## [Directions]
Would you return exactly the lines below from the line with "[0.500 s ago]" through the line with "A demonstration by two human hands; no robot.", both included, and nothing else, leaving out the pictures?

## [Input]
══════════
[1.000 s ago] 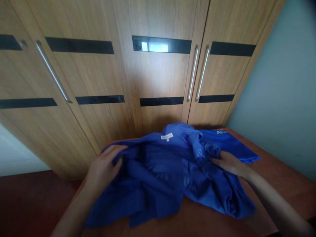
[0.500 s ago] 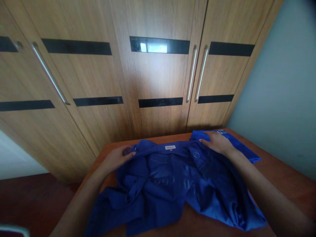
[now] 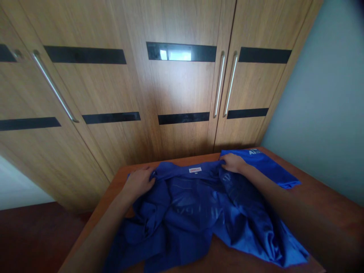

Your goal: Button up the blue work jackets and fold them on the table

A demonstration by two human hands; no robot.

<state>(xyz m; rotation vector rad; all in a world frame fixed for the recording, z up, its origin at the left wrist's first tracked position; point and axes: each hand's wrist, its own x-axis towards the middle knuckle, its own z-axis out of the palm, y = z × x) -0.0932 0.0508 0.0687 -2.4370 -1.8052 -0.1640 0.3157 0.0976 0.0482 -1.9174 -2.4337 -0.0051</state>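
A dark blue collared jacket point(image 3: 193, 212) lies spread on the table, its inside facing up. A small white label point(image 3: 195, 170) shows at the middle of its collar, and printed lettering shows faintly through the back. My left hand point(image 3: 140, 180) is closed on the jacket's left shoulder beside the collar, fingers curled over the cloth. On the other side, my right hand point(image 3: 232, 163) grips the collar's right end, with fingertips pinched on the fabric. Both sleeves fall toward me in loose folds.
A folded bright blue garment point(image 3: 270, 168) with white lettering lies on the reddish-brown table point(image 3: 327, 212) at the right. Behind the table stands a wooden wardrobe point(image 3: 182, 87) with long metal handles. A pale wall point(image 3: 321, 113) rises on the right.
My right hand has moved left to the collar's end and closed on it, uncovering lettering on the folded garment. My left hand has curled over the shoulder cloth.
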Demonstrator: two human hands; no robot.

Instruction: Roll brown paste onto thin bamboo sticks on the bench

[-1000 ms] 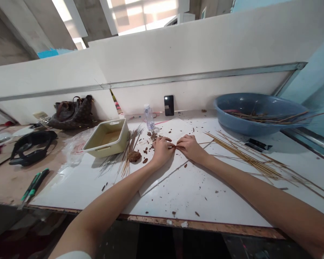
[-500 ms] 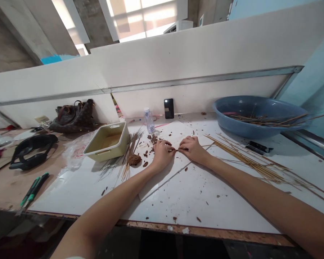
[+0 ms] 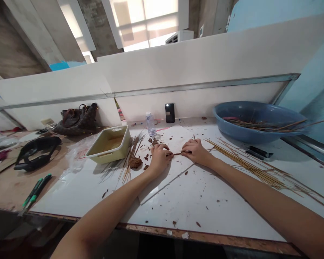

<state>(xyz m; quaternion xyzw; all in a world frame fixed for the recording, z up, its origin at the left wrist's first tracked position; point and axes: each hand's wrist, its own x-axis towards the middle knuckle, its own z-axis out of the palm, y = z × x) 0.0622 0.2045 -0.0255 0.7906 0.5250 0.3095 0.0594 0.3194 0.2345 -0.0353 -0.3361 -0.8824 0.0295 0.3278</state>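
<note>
Between my two hands runs a thin brown stick (image 3: pixel 177 154), level and just over the white board. My left hand (image 3: pixel 159 158) pinches its left end, fingers closed. The fingers of my right hand (image 3: pixel 194 150) are closed around its other end. Brown crumbs (image 3: pixel 153 141) lie beyond my left hand. To the left of that hand sits a lump of brown dough-like paste (image 3: pixel 135 163) beside a bunch of thin sticks (image 3: pixel 129 154). A bundle of yellowish sticks (image 3: pixel 243 162) spreads out on the right of my right hand.
A pale green tub (image 3: pixel 108 155) holds brownish contents. Behind stand a clear bottle (image 3: pixel 150 126) and a phone (image 3: pixel 170 113). A blue basin (image 3: pixel 240 131) with brown sticks is at back right. Green-and-black cutters (image 3: pixel 37 190), a black headset (image 3: pixel 37 154) and a handbag (image 3: pixel 78 120) are left.
My hands have moved slightly apart, so more of the brown stick shows between them. The whole view has shifted a little downward and right.
</note>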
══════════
## [Your solution]
[0.500 s ago] 
[now] 

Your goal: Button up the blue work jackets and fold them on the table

A demonstration by two human hands; no robot.

The response is finished, and the exercise is complete.